The defendant’s motion, equivalent to a demurrer, raises the sufficiency of the petition to state a cause of action against the United States. A brief summary of its allegations will suffice. An American citizen named Emerson shipped as an assistant engineer on the plaintiff’s steamship for a voyage from New York to Cape Town and return. At the port of Loureneo Marques, Portuguese East Africa, Emerson, while intoxicated and attempting to go ashore for his own purposes, fell from the gangway and broke his spine. He was immediately taken to a local hospital, and the next day was regularly discharged before the United States consul from the service of the steamship, which proceeded on her voyage. Emerson was without means to pay for his maintenance at the local hospital, where he remained nearly four months, or for his subsequent transportation home. The Secretary of State notified the plaintiff that it was responsible for Emerson’s maintenance and return to the United States. Although denying all responsibility, the plaintiff, because of Emerson’s necessitous condition, advanced the necessary and reasonable cost of his hospitalization and of his return passage to New York in the care of a physician and nurse. This was done after consultation with the United States consul at Loureneo Marques and the State Department at Washington, and plaintiff “received their approval of the various steps taken.” A demand for reimbursement for these outlays had been refused by the defendant.

*255Section 4581, Revised Statutes, as amended (46 USCA § 683), provides, in part, as follows: “ ' * * If the seaman is discharged on account of injury or illness, incapacitating him for service, the expenses of his maintenance and return to the United States shall he paid from the fund for the maintenance and transportation of destitute American seamen. Provided, That * * * if any seaman incapacitated from service by injury or illness is on board a vessel so situated that a prompt discharge requiring the personal appearance of the master of the vessel before an American consul or consular agent is impracticable, such seaman may be sent to a consul or consular agent, who shall care for him and defray the cost of his maintenance and transportation, as provided in this paragraph.”
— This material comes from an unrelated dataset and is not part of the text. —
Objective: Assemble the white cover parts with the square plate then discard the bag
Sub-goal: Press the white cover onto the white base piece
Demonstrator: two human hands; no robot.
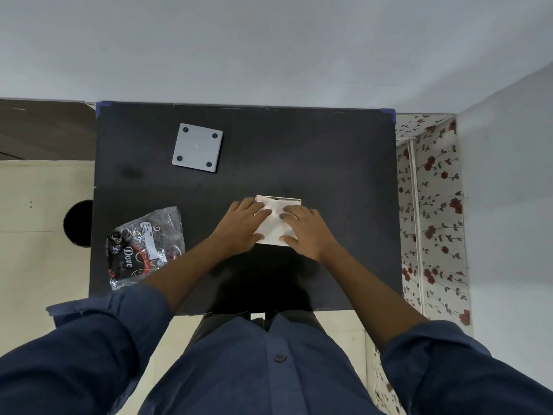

The theory of the plaintiff’s suit is that this statute imposes upon the United States the expense of supplying maintenance and repatriation to a seaman discharged in a foreign port because of an incapacitating injury, and the duty of reimbursing the shipowner who advances such expense. In support of this theory, two propositions are advanced: (1) That the shipowner is relieved by the statute of whatever duty he may theretofore have been under to care for and return the injured seaman; and (2) that his right to reimbursement from the United States is not conditioned upon compliance with the provisions of 46 USCA §§ 678, 679, and 680, which impose upon the American eonsul the duty of furnishing to destitute seamen subsistence and transportation home, and authorize him to contract for such transportation with masters of American vessels.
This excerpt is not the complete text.